To keep things simple, I'll go through all the games that have playoff implications this weekend.

Sun 1pm: The TB Bucs probably stop here, as they require a seven-game parlay, which includes a tie game, to make the postseason, as they host the Carolina Panthers, who really need a sabbatical after not catching a break all season. Backup QB Matt Moore will manage the MIA Fins to a 5th or 6th seed showing in a game that the NE Pats need to win to get 1st seed in the AFC.

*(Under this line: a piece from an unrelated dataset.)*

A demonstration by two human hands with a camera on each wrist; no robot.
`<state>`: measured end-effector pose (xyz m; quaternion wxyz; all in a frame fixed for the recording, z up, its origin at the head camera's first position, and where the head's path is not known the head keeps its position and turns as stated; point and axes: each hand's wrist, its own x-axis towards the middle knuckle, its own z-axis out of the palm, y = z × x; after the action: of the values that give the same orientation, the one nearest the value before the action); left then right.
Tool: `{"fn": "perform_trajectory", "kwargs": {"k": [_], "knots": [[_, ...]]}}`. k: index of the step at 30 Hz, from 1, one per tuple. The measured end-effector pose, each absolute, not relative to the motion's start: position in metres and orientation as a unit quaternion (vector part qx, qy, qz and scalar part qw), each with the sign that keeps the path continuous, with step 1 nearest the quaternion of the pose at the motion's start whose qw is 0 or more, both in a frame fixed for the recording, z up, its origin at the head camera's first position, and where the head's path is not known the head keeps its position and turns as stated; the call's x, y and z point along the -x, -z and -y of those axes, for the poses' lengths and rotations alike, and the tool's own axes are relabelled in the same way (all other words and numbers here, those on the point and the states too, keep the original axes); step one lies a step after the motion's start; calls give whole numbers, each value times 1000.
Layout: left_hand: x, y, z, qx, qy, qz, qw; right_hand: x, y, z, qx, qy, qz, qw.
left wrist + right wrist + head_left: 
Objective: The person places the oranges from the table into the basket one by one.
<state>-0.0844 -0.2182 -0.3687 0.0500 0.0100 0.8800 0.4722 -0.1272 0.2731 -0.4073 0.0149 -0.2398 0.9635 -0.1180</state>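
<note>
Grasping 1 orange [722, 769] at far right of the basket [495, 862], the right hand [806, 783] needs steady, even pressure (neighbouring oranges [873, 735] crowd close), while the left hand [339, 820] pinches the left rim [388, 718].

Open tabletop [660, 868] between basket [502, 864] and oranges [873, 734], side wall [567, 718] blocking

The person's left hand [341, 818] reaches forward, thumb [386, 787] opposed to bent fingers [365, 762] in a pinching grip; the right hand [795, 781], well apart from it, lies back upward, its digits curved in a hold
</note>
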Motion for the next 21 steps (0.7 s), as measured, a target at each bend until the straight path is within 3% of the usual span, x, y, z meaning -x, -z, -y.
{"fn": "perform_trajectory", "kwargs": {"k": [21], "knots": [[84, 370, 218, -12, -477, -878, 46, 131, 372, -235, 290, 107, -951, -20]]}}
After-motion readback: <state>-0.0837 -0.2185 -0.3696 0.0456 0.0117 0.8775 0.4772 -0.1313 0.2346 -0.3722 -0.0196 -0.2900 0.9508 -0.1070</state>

4pm-ish: (Misconduct Tavern, Center City Philly) After clinching the NFC South, my Dirty Birds look for a playoff bye as they hate the hosted NO Aints, who will play without a Pro Bowl QB and soon may see their head coach head for desert-ier pastures. The Oakland Raiders will probably get at least a first-round bye, which probably won't matter since their Super Bowl dreams broke along with starting QB Derek Carr, since the Denver Broncos failed to defend their Super Bowl Championship and are treating Week 17 as an exhibition game. After the doink that changed everything, the KC Reidskins have been outrunning other teams and having their fattest players throw touchdowns in what should be an easy game against the San Diego Superchargers, who have the NFL's worst fans and whose QB Philip Rivers' face is now stuck like that after handing the Cleveland Browns their first win of the season, as they host possibly the last game at the Q because San Diego told the Superchargers to wank off over a stadium deal. The Seattle Seahawks are stunned that they might not have an extra bye week for sexy dancing since they need both a Falcons loss paired with a win against a Santa Clara Niners squadron whose most courageous and inspirational events occurred off the field this season. And how you like the Washington [Redacted] now that they can still make the postseason with a win over the entrenched NYF G-men, as long as the SNF result is not a tie. 

SNF: The winner in this division battle between the GB Pack and D'town Lions determines the NFC North division champion and 4th seed in the playoffs, while the loser may still make wildcard berth depending on what happens prior on that day.